La ménopause s’accompagne de changements cérébraux mesurables et d’une augmentation des risques d’anxiété et de troubles du sommeil, selon une vaste étude de l’Université de Cambridge. Si le traitement hormonal substitutif (THS) ne semble pas inverser ces modifications, il pourrait légèrement ralentir le déclin des réflexes.
L’étude, publiée dans la revue Médecine Psychologique, s’appuie sur les données de près de 125 000 femmes participant à la biobanque britannique (UK Biobank). Les participantes ont été réparties en trois groupes : celles qui n’étaient pas encore ménopausées, celles qui l’étaient et n’avaient jamais suivi de THS, et celles qui l’étaient et avaient reçu un THS.
Les résultats indiquent que les femmes ménopausées sont plus susceptibles de consulter un médecin pour des problèmes d’anxiété, de nervosité ou de dépression, et obtiennent des scores plus élevés aux questionnaires évaluant la dépression. Elles sont également plus souvent prescrites d’antidépresseurs. Les femmes sous THS présentent des niveaux d’anxiété et de dépression plus élevés que celles qui n’en prennent pas, mais les chercheurs soulignent que ces différences étaient souvent déjà présentes avant le début de la ménopause, suggérant que le THS pouvait être prescrit de manière préventive.
Les troubles du sommeil, tels que l’insomnie et la fatigue, sont également plus fréquents après la ménopause. Les femmes sous THS se déclarent les plus fatiguées des trois groupes, bien que la durée totale de leur sommeil ne diffère pas significativement des autres.
L’imagerie par résonance magnétique (IRM) a révélé une réduction du volume de matière grise chez les femmes ménopausées, quel que soit leur statut en matière de THS. Cette perte de matière grise est particulièrement visible dans l’hippocampe (impliqué dans la mémoire), le cortex entorhinal (une zone de transit pour l’information vers l’hippocampe) et le cortex cingulaire antérieur (qui joue un rôle dans la régulation émotionnelle et la prise de décision).

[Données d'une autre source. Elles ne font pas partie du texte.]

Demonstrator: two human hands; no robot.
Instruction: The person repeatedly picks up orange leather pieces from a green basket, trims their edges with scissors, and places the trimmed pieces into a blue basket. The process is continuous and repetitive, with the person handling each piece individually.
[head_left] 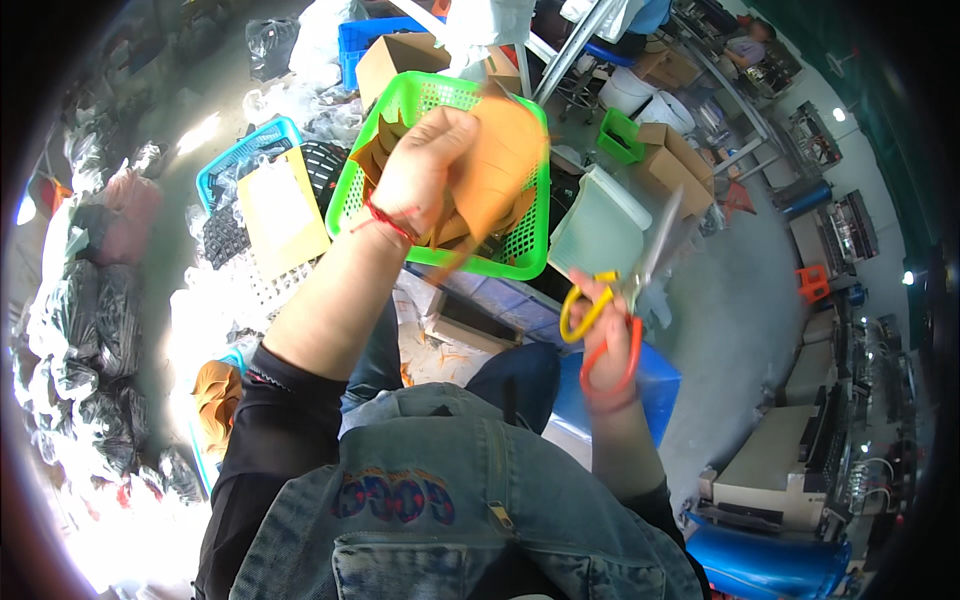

« La plupart des femmes passeront par la ménopause, et cela peut changer leur vie, qu’elles prennent ou non un THS », explique le Dr Christelle Langley, du Département de psychiatrie. « Un mode de vie sain – faire de l’exercice, rester actif et avoir une alimentation saine, par exemple – est particulièrement important pendant cette période pour aider à atténuer certains de ses effets. Nous devons tous être plus sensibles non seulement à la santé physique, mais aussi mentale des femmes pendant la ménopause, et reconnaître quand elles ont des difficultés. »
L’étude a également mis en évidence un ralentissement des temps de réaction chez les femmes ménopausées, en particulier celles qui ne prenaient pas de THS. Les performances en matière de mémoire, en revanche, ne présentaient pas de différences significatives entre les groupes.
« À mesure que nous vieillissons, nos temps de réaction ont tendance à devenir plus lents — c’est juste une partie du processus naturel de vieillissement et cela arrive aussi bien aux femmes qu’aux hommes », précise le Dr Katharina Zühlsdorff, du Département de psychologie de l’Université de Cambridge. « Le THS semble ralentir légèrement ce processus. »
Le professeur Barbara Sahakian, auteur principal de l’étude, souligne que les régions du cerveau affectées par ces changements sont également celles qui sont souvent touchées par la maladie d’Alzheimer. « Les régions du cerveau dans lesquelles nous avons observé ces différences sont celles qui ont tendance à être affectées par la maladie d’Alzheimer », ajoute-t-elle.
L’âge moyen de la ménopause chez les participantes était d’environ 49,5 ans, et celles qui ont commencé un THS l’ont généralement fait vers l’âge de 49 ans. En Angleterre, 15 % des femmes se sont vu prescrire un THS en 2023.